Recently, custom Twitter background images have become a popular design feature — specifically, backgrounds that give more information on the Twitterer and link to a website and email address. Because Twitter profiles allow only limited customization, a basic design standard has been unofficially developed to take advantage of different browser resolutions. Generally, this includes a top bar with a logo or name aligned left, and a sidebar box containing a headshot, information and links.
Good background images integrate well with the Twitter profile layout, and better ones look good while doing it. One of the best Twitter backgrounds I’ve seen is on Chris Brogan’s profile, because it accomplishes both while maintaining his website’s branding.
Chris uses a different photo of himself than he did for his avatar, which is a smart move.
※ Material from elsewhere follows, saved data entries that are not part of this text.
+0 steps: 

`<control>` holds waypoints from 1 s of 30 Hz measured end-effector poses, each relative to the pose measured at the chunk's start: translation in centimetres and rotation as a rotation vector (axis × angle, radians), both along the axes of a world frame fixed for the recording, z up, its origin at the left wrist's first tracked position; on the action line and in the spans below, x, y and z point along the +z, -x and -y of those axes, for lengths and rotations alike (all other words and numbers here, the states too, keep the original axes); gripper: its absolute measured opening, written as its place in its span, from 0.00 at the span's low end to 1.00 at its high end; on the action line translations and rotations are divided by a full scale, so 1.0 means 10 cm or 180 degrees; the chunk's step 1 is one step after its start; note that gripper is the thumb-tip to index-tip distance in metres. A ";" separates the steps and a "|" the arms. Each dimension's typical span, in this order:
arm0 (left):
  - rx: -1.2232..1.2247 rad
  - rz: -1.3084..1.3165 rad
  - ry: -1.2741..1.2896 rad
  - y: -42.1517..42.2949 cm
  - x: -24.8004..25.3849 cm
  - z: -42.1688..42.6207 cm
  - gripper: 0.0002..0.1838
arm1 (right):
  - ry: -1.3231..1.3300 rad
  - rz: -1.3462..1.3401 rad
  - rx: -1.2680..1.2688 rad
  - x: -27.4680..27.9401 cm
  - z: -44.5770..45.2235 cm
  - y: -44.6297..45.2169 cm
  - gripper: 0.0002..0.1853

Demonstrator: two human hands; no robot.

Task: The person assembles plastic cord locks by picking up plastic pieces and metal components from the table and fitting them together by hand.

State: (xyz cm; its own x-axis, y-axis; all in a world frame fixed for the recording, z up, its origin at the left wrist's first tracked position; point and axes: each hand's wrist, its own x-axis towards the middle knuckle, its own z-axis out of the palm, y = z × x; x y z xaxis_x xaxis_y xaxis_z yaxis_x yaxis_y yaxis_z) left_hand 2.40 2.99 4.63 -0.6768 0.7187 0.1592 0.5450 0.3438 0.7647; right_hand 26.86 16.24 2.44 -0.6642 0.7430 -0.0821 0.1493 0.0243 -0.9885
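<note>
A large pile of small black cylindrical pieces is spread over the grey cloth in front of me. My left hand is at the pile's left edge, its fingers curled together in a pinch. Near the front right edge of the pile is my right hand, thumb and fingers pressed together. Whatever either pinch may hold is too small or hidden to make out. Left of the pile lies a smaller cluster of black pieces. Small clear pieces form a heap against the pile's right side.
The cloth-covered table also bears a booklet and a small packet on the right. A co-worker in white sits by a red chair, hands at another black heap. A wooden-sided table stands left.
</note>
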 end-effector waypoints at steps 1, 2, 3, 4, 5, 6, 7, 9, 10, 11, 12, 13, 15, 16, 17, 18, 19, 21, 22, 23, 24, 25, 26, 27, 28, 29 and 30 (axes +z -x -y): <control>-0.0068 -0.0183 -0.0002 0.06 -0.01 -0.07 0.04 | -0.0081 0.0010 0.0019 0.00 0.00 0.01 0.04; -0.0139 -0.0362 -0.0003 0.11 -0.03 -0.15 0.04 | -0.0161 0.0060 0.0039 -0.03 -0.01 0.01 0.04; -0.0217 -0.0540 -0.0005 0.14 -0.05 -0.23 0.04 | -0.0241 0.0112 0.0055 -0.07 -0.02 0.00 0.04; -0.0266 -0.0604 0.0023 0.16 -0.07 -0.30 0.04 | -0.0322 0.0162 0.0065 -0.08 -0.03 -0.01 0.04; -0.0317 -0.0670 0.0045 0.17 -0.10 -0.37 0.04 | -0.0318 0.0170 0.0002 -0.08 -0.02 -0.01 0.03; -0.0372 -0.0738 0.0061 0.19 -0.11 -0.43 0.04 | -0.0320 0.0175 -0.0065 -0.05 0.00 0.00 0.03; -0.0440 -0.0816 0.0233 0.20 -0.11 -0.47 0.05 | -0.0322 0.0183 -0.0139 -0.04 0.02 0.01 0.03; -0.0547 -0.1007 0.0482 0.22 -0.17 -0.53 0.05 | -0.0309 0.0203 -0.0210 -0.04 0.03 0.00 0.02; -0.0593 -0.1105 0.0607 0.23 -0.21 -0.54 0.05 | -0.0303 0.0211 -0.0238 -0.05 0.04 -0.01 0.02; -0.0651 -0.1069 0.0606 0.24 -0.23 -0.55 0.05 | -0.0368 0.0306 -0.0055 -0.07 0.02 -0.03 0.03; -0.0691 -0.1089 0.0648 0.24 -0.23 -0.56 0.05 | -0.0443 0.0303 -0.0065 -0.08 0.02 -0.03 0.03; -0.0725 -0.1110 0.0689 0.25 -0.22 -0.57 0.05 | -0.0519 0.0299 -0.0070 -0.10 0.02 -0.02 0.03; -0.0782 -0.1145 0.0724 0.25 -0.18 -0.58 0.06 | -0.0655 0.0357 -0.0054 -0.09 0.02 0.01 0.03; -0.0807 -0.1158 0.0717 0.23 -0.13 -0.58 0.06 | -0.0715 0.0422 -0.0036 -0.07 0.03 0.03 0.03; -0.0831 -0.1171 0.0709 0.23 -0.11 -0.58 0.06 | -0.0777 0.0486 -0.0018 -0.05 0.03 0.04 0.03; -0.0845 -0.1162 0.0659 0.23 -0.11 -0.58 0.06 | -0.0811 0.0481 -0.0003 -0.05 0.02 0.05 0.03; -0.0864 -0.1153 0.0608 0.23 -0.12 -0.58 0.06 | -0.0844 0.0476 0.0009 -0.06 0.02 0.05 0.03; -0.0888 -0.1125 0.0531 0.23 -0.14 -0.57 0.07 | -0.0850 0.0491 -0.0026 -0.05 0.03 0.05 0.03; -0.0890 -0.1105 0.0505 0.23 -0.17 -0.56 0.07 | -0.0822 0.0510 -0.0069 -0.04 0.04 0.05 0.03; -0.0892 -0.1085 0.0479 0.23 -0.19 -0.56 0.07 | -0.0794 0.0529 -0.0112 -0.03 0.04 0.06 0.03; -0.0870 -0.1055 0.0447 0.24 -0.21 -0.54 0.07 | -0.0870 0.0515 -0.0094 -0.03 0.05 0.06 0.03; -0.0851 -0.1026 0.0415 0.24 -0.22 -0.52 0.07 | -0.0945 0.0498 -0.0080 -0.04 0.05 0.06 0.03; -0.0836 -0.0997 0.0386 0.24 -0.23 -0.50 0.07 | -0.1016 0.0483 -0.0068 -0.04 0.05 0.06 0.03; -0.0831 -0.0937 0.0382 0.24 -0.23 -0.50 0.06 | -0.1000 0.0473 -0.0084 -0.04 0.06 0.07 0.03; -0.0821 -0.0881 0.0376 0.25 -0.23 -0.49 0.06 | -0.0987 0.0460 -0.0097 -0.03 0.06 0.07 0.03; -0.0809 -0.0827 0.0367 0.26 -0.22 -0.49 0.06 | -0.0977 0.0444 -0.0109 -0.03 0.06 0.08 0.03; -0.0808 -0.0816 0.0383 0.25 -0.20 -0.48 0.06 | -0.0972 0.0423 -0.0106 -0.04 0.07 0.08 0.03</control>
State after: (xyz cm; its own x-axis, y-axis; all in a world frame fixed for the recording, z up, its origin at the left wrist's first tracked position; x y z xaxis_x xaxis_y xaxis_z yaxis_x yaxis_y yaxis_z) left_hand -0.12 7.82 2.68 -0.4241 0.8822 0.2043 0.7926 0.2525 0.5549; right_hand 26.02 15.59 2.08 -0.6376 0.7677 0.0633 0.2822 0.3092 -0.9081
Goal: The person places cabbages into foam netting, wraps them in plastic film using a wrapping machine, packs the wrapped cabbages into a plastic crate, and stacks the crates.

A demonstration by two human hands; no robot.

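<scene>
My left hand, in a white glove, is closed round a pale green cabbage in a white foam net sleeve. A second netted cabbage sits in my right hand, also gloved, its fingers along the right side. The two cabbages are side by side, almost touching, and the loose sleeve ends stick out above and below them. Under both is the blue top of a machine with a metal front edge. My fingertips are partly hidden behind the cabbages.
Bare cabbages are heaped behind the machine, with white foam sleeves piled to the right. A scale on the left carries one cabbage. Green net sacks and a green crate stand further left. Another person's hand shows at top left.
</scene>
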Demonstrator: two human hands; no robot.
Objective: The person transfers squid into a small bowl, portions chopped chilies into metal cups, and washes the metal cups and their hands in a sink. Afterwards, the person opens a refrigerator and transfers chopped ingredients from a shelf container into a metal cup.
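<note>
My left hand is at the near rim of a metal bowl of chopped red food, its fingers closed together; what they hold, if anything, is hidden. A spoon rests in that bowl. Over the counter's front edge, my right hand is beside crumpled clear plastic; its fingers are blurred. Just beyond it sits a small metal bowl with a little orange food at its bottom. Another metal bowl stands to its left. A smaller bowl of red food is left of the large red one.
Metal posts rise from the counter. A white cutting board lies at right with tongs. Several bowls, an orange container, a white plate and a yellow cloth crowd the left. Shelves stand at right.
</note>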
My only suggestion for Chris would be to decrease the leading (line spacing) of the text, since I can’t see his URL and email address on my MacBook at 1280 x 800 resolution (I have three Firefox toolbars open, but that’s probably about average for Twitter users).
I am a social media whore.
Instead of practicing what I preach and creating my own Twitter background image, I’ve decided to sell myself. Actually, after reading Rob Blatt’s post “Selling ads on my Twitter page” in September, I decided to sign up with Twittad and see how much somebody was willing to pay me to use background space that I wasn’t using. Basically, Twittad lets Twitterers choose a duration and price for their profile, and advertisers can then purchase the spots. After researching prices that other Twitterers with a similar amount of followers were asking, I decided on one month for $20.
I neglected to fill out my Twittad profile, and I forgot about it until today, when I got an email that my profile had sold. The buyer? Twittad. I don’t know if my profile finally sold because Twittad is launching a new advertising campaign on their own platform, or if it’s because I have a few hundred more followers than I did when I set the price, but I accepted the ad and set it as my Twitter background:
As Adam Ostrow pointed out on Mashable, there are a number of problems that Twittad has to contend with,
the first of which is that page backgrounds are not clickable and there is no easy way for a third-party service to track any meaningful metrics other than impressions. I don’t expect Twitter advertising to be a major source of revenue for any advertisers, but it is a fun branding platform.
In fact, I’m now considering buying ad space to advertise The G Spod. I think designing a background and choosing the right profile spot will be a fun way to spend my extra $20.
I decided to donate my Twittad proceeds to the ASPCA.